The closing and initial funding of the initial Revolving Loans will
be subject to the following additional conditions precedent:

 

(i)          Satisfactory
evidence that the Borrowers are paying account payables within terms.

 

(ii)         The Lender
shall have received an updated Borrowing Base certificate.

 

(iii)        Excess Availability
shall be no less than $750,000 at the time of closing.
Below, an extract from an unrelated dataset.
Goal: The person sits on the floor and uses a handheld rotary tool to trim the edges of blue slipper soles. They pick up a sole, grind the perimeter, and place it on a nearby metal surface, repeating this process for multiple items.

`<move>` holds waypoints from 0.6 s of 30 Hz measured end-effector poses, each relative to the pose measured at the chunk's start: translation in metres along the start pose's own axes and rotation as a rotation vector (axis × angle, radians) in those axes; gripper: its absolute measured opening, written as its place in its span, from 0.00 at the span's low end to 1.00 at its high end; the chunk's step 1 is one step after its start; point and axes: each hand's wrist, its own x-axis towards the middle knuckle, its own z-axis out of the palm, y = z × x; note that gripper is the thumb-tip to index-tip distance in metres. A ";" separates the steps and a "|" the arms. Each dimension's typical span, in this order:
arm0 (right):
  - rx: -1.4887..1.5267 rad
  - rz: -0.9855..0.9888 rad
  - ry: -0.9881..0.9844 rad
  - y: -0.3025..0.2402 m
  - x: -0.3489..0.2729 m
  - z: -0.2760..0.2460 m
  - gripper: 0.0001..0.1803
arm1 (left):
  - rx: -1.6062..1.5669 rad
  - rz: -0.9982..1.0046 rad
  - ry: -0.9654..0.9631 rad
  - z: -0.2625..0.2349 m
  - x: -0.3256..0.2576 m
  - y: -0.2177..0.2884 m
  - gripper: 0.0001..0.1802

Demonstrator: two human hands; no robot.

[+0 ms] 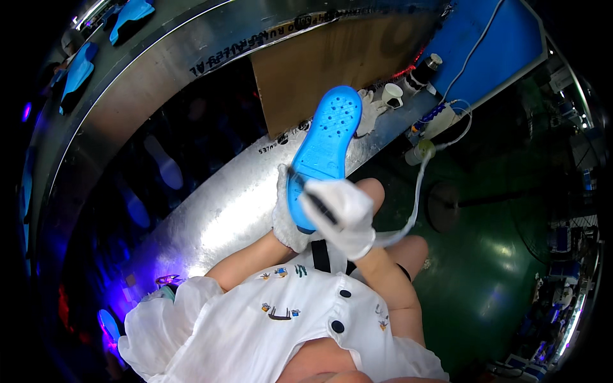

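A bright blue shoe sole [321, 152] stands out before me, its far end dotted with small dark holes. My left hand [288, 237], in a pale knitted glove, is closed round its near left edge, and the sole hides part of the fingers. Over the near part of the sole is my right hand [345, 214] in a white glove, blurred by motion. It grips a slim dark brush-like tool [322, 205], whose blurred tip is at the sole's left edge. A white hose [418, 198] runs from a jar [415, 153] down to behind my right hand.
A metal ledge [220, 214] curves in front of me. On it lie white gloves [370, 112], a white cup [393, 94] and a dark flask [421, 73]. Cardboard [306, 70] stands behind. More blue soles [78, 73] sit on the belt at far left.
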 end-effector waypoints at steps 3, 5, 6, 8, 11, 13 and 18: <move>0.162 0.149 0.026 0.008 -0.005 0.001 0.11 | 0.040 0.019 -0.110 -0.015 0.000 0.006 0.56; 0.151 0.308 0.181 0.024 0.000 0.000 0.11 | 0.000 -0.180 -0.376 -0.012 -0.010 0.009 0.57; 0.153 0.305 0.179 0.020 -0.002 0.001 0.11 | 0.001 -0.177 -0.378 -0.009 -0.007 0.008 0.57; 0.076 -0.027 0.049 -0.001 -0.013 0.004 0.11 | 0.292 0.073 -0.245 -0.009 0.001 0.007 0.56; 0.351 0.294 -0.033 -0.011 -0.016 0.004 0.10 | 0.138 0.088 -0.148 0.002 -0.001 0.008 0.55; 0.448 0.548 0.144 0.003 -0.009 0.005 0.07 | 0.120 0.146 -0.101 -0.006 -0.001 0.010 0.55; 0.272 0.099 0.057 -0.021 -0.024 0.013 0.11 | 0.219 0.038 -0.419 -0.006 0.002 0.023 0.50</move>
For purposes of calculating the foregoing, such amount may include any cash
maintained on deposit at the Lender (other than the Seller Debt Payment Reserve, defined below); provided, however, for purposes
of calculating Excess Availability as of the Closing Date only, such amount may include any cash maintained on deposit with the
Lender provided that such cash is free and clear of all Liens except a Lien solely in favor of the Lender.

 

(iv)        All documents
and instruments required to perfect the Lender’s security interest in the Collateral shall have been executed, delivered
and in form for filing, and the Lender’s liens on the Collateral shall have been perfected, as contemplated by the security
documents for the Senior Secured Credit Facility; provided that to the extent a Lien on any Collateral (other than assets with
respect to which a Lien may be perfected solely by the filing of a financing statement under the Uniform Commercial Code and the
delivery of stock certificates) is not or cannot be perfected on the Closing Date after Lender’s use of commercially reasonable
efforts to do so or without undue burden or expense, the perfection of such Lien shall not constitute a condition precedent to
the initial availability of the Senior Secured Credit Facility on the Closing Date, but shall be required to be perfected within
90 days after the Closing Date (subject to extensions by the Lender in its sole reasonable discretion).

 

(v)         The Lender
shall have received information relating to the insurance coverage. The insurance certificates and endorsements shall (a) name
the Lender, on behalf of the secured parties, as lender loss payee and/or additional insured, its successors and/or assigns, as
its interest may appear and (b) otherwise meet the requirements set forth in this Agreement.

 

(vi)         The Lender, Parent and First Merchant shall have executed the
First Merchant Subordination Agreement.

 

(vii)       The remaining “seller
indebtedness” in the approximate amount of $500,000 shall have been paid prior to the Closing Date (the “Seller Debt
Payment”) or if not paid, either at the Lender’s election (a) the establishment of an availability block or (b) a cash
account in the amount of $500,000 shall be established at the Lender on the Closing Date (the “Seller Debt Payment Reserve),
and the holder of the seller indebtedness shall have entered into a subordination agreement for the existing seller debt satisfactory
to the Lender.

 

(viii)      The Lender shall have
entered into such Blocked Accounts with such institutions as the Lender may determine.